Recovering lost super can improve retirement incomes bit by bit
- On 15/02/2018
- superannuation
It is difficult to count the number of Australians with a superannuation or pension account as there are many living or travelling abroad who have some superannuation back home. ATO figures show that around 40% of some 15 million Australians they have identified hold more than one superannuation account. Some people have a need for two accounts, usually for insurance purposes or being unable to combine a defined benefit and accumulation account. Yet, with more than 28 million accounts in total, it suggests many Australians hold too many accounts.
Under certain circumstances, the ATO can claim lost or inactive accounts held by superannuation funds. This includes accounts with balances less than $6,000 and the accounts of former temporary residents who have left the Australia for longer than six months. Lost or inactive funds that do not meet the ATO’s criteria remain within the superannuation fund.

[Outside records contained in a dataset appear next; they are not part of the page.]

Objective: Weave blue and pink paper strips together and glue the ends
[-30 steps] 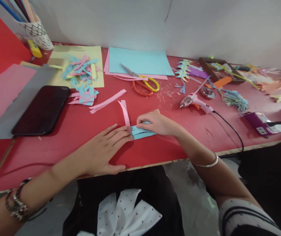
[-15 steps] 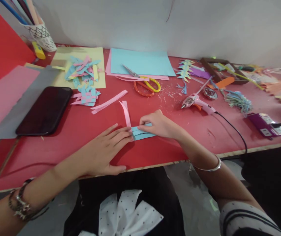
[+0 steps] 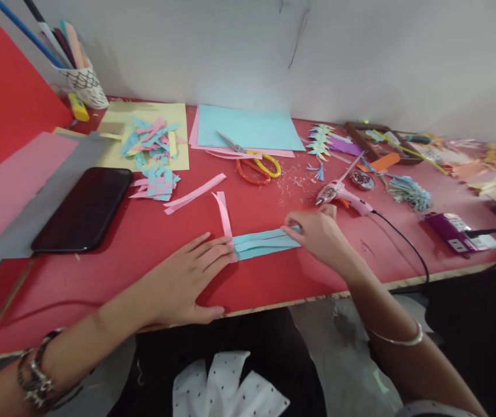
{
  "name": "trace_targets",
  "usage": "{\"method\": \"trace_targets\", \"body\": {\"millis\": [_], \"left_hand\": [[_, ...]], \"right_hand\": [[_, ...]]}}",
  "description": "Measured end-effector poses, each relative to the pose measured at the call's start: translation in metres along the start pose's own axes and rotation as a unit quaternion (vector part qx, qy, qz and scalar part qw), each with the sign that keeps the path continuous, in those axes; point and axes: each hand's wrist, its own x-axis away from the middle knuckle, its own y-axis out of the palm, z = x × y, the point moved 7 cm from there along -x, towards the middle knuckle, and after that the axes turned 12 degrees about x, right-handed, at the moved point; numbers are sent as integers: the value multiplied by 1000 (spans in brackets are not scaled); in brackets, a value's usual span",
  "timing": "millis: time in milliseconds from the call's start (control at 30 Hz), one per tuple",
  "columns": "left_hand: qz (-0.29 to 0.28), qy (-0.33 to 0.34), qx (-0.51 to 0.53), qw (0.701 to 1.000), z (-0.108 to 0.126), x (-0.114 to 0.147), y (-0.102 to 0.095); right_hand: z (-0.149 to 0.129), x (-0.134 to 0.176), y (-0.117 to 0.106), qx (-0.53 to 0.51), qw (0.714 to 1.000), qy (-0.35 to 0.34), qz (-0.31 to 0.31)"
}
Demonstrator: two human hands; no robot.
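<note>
Blue paper strips [image 3: 263, 244] lie side by side in front of me, running left to right. My left hand [image 3: 187, 278] rests flat with fingers stretched, its fingertips pressing on the strips' left end where a pink paper strip [image 3: 225, 217] crosses and points away from me. At the other end, my right hand [image 3: 323, 234] pinches a blue strip between thumb and fingers; its tip is hidden by the hand. Two loose pink strips [image 3: 195, 194] lie just beyond my left hand. Scissors [image 3: 258, 165] with red and yellow handles lie farther back.
Near my right hand is a pink glue gun [image 3: 347, 197] with its cord trailing over the table edge. A phone [image 3: 83, 208] lies on the left, and a woven paper piece [image 3: 156, 184] beside it. Blue sheets [image 3: 250, 127] lie by the wall; a purple power block [image 3: 451, 229] sits right.
My right hand has moved to the right along the blue strips, which now show at greater length. My left hand stays on their left end. The view has tilted up slightly.
</note>
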Motion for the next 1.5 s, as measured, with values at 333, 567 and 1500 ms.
{"method": "trace_targets", "body": {"millis": [333,567,1500], "left_hand": [[-31,-18,0,999,-1,-1,1],[-36,-24,38,998,-1,-2,1],[-30,-40,68,996,-1,-2,-6]], "right_hand": [[-92,13,-2,-5,954,-292,61],[-86,-19,4,18,964,-263,47],[-70,-110,-7,-147,971,-159,106]]}}
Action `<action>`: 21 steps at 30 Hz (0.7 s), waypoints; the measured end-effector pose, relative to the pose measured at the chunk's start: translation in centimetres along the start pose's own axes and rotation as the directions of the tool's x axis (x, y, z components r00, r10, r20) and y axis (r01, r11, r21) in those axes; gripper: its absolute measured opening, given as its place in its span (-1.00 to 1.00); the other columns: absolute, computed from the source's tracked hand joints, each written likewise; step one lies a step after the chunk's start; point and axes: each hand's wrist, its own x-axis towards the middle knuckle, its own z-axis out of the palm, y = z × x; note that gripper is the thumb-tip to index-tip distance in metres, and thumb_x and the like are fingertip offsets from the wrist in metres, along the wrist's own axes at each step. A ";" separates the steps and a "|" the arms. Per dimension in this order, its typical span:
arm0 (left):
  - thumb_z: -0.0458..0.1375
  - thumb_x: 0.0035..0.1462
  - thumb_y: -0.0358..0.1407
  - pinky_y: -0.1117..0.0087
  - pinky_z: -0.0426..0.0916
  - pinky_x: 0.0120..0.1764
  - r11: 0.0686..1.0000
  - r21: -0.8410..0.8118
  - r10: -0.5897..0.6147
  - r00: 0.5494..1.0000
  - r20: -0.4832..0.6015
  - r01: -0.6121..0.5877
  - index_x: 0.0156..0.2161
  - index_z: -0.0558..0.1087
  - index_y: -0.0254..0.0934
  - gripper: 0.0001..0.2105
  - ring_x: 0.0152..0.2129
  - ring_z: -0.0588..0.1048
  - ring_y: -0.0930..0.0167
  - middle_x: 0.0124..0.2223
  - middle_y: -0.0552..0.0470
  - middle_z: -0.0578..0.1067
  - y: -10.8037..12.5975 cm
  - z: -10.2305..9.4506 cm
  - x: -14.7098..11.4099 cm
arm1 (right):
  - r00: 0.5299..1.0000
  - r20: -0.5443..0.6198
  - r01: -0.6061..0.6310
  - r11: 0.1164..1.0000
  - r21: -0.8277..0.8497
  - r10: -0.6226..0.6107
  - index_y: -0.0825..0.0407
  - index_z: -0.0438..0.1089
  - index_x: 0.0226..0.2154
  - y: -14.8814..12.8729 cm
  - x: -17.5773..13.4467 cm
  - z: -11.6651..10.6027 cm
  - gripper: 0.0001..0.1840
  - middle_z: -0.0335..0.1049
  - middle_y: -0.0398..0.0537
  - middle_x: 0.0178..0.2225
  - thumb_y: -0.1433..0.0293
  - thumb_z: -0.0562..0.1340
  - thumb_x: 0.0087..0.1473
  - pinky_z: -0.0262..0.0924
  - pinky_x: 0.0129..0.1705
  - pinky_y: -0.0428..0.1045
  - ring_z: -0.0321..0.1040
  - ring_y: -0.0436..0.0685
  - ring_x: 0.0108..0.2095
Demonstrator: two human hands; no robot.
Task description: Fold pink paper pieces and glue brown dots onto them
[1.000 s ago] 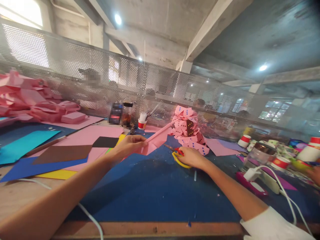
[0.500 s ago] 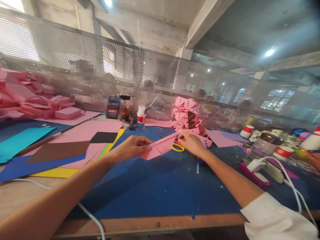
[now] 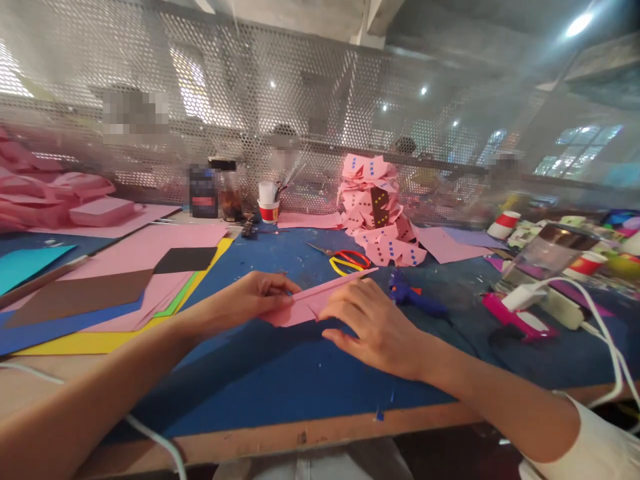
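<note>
A folded piece of pink paper [image 3: 307, 305] hangs over the blue mat in front of me, creased along its length. My left hand [image 3: 263, 295] pinches its left end between thumb and fingers. My right hand [image 3: 370, 323] lies with its fingers against the right part, hiding some of it. Its thumb is held apart, below the paper. Just beyond are scissors [image 3: 350, 261] with red and yellow handles. To the right of them lies a blue glue gun [image 3: 417, 297]. A heap of folded pink pieces [image 3: 377, 217] with coloured dots rises behind.
Coloured sheets lie on the left, among them a brown sheet [image 3: 83, 297]. A pile of pink folded shapes [image 3: 55, 197] stands far left. A jar [image 3: 231, 193] and a paper cup [image 3: 269, 212] stand by the mesh screen [image 3: 320, 100]. White cables [image 3: 600, 333] run on the right.
My right hand has come nearer and slid left along the pink paper, its thumb now apart. The camera view has tilted down, and the glue gun shows more fully.
</note>
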 end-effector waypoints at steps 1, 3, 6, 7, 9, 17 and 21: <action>0.18 0.14 -0.06 0.54 0.20 -0.49 1.000 0.001 -0.007 1.000 0.011 0.007 -0.05 0.53 -0.26 -0.63 -0.52 0.39 0.47 -0.36 0.03 0.53 0.1 0.1 0.0 | 0.999 0.028 0.024 0.999 -0.024 -0.023 0.06 0.32 -0.12 -0.1 -0.1 0.2 -0.84 0.39 0.00 -0.16 0.38 0.19 0.24 0.10 0.00 0.11 0.25 0.18 -0.08; 0.18 0.13 -0.07 0.54 0.20 -0.51 1.000 0.020 -0.015 1.000 0.021 0.014 -0.07 0.54 -0.25 -0.64 -0.54 0.36 0.49 -0.38 0.04 0.51 0.4 0.5 -0.1 | 0.998 0.042 0.050 0.996 -0.074 -0.047 0.07 0.32 -0.14 0.1 -0.4 0.4 -0.85 0.38 0.00 -0.17 0.36 0.18 0.24 0.07 -0.02 0.11 0.24 0.18 -0.09; 0.20 0.10 -0.07 0.54 0.20 -0.55 0.999 0.034 -0.040 0.999 0.014 0.040 -0.11 0.56 -0.25 -0.65 -0.59 0.34 0.50 -0.43 0.06 0.50 0.8 1.1 -0.2 | 0.998 0.039 0.053 0.989 -0.140 -0.048 0.08 0.32 -0.21 0.5 -0.6 0.6 -0.85 0.36 0.02 -0.19 0.32 0.17 0.26 0.05 -0.09 0.09 0.22 0.17 -0.14; 0.21 0.10 -0.07 0.54 0.21 -0.55 0.998 0.029 -0.054 0.998 0.017 0.053 -0.11 0.56 -0.25 -0.65 -0.59 0.34 0.50 -0.43 0.06 0.49 0.9 1.3 -0.2 | 0.998 0.040 0.052 0.987 -0.154 -0.047 0.08 0.32 -0.23 0.6 -0.6 0.6 -0.84 0.36 0.02 -0.20 0.31 0.16 0.26 0.04 -0.11 0.08 0.22 0.17 -0.15; 0.21 0.09 -0.08 0.53 0.23 -0.54 0.997 0.020 -0.071 0.997 0.024 0.071 -0.10 0.56 -0.24 -0.65 -0.58 0.37 0.48 -0.40 0.05 0.51 1.0 1.5 -0.2 | 0.998 0.049 0.058 0.984 -0.171 -0.051 0.08 0.32 -0.25 0.7 -0.6 0.7 -0.81 0.35 0.02 -0.22 0.28 0.16 0.26 0.02 -0.13 0.08 0.20 0.17 -0.17; 0.23 0.06 -0.12 0.43 0.34 -0.33 0.997 0.060 -0.056 0.998 0.016 0.055 -0.11 0.54 -0.23 -0.68 -0.37 0.49 0.34 -0.29 0.00 0.55 -0.3 1.2 0.2 | 0.987 0.147 0.096 0.974 -0.205 -0.066 0.08 0.33 -0.26 0.4 -0.6 0.8 -0.70 0.31 0.02 -0.24 0.16 0.15 0.25 -0.03 -0.15 0.08 0.18 0.18 -0.19; 0.23 0.05 -0.13 0.46 0.31 -0.36 0.993 0.122 -0.007 1.000 -0.016 0.009 -0.13 0.52 -0.24 -0.70 -0.38 0.46 0.37 -0.30 0.02 0.51 -1.1 1.1 0.9 | 0.989 0.134 0.094 0.971 -0.220 -0.065 0.07 0.34 -0.28 0.6 -0.7 1.0 -0.75 0.33 0.01 -0.27 0.27 0.07 0.32 -0.06 -0.18 0.08 0.17 0.16 -0.20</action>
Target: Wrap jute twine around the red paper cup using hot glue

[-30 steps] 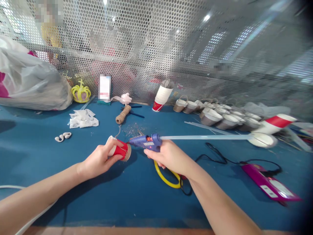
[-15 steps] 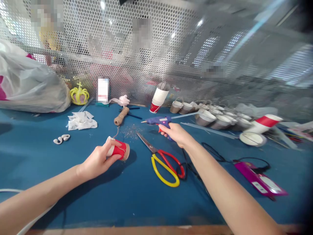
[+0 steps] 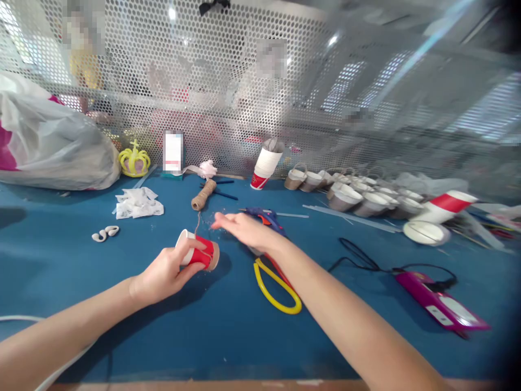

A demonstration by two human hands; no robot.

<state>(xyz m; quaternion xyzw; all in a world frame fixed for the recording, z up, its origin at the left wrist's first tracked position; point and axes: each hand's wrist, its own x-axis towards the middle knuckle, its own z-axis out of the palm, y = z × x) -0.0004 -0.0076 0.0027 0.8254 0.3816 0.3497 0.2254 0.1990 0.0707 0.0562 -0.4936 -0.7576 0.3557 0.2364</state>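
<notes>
My left hand [image 3: 169, 271] is closed around a red and white paper cup [image 3: 208, 254] tipped on its side. Brown twine circles the cup's base, and a strand runs up to the twine roll [image 3: 203, 194] behind it. My right hand [image 3: 244, 229] reaches in from the right, holding nothing, its fingers stretched toward the cup but apart from it. Just behind that hand, a blue glue gun [image 3: 256, 213] lies on the table, partly hidden. Under my right wrist are scissors [image 3: 280, 293] with yellow and red handles; their blades are mostly covered.
Several twine-wrapped cups [image 3: 344, 196] stand at the back right, near a stack of paper cups [image 3: 266, 163]. A purple power strip [image 3: 442, 304] with a black cord lies right. Crumpled white tissue [image 3: 138, 203], a yellow crown [image 3: 134, 160] and a plastic bag [image 3: 61, 141] are left.
My right hand has let go of the glue gun, leaving it on the table, and moved left toward the cup. The left hand keeps its hold on the cup.
</notes>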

The ATO data also shows that just over 6.3 million accounts are either lost or inactive. As at 30 June 2017, the value of these lost or inactive funds held within superannuation funds or by the ATO stood at just under $18 billion.
On January 1 2017, the threshold for the ATO to claim lost small accounts increased from $4,000 to $6,000. This resulted in a noticeable increase in the number of small accounts claimed by the ATO from around 4.1m in 2015-16 to 4.6m in 2016-17. This increase in lost small accounts is 78% higher than the increase seen between 2014-15 to 2015-16, reflecting the higher thresholds for confiscation of the lost accounts. Despite this increase, $14 billion of the $18 billion of lost and unclaimed funds are still held by the superannuation funds.
Analysis of Rice Warner’s Super Insights database shows that over 60% of the lost accounts transferred to the ATO in 2015-16 were held by individuals aged between 30 and 49 (Graph 1). Further, as Graph 2 shows, this statistic is mirrored on an assets basis. This may reflect individuals switching jobs in their thirties and failing to carry over the typically low balances accumulated in previous jobs where salaries may have been low.
The ATO provides interest on the account balances they hold in line with increases in the consumer price index. Consequently, members who delay recovering their lost accounts are missing out on additional fund returns. If this relatively large cohort recovered their superannuation, it would significantly reduce the overall returns forgone in the system and improve their own retirement balances.
Our Super Insights database shows the average amount transferred to the ATO is around $1,500 for those in their thirties. While on face value this seems small, if transferred to a fund and invested appropriately, consolidation can have a material impact on retirement outcomes. Modelling done by Rice Warner suggests that a 30-year-old¹ on a salary of $50,000 with $1,500 in lost superannuation would be around $4,200 dollars better off (in today’s dollars) by the time they reach 65 if they simply contacted the ATO and recovered their lost superannuation at age 30.
From little things, big things grow…
Graph 1: Proportion of lost accounts transferred to the ATO by age
Graph 2: Distribution of assets transferred to the ATO by age
¹ Aged 30 with a balance of $25,000 and salary of $50,000.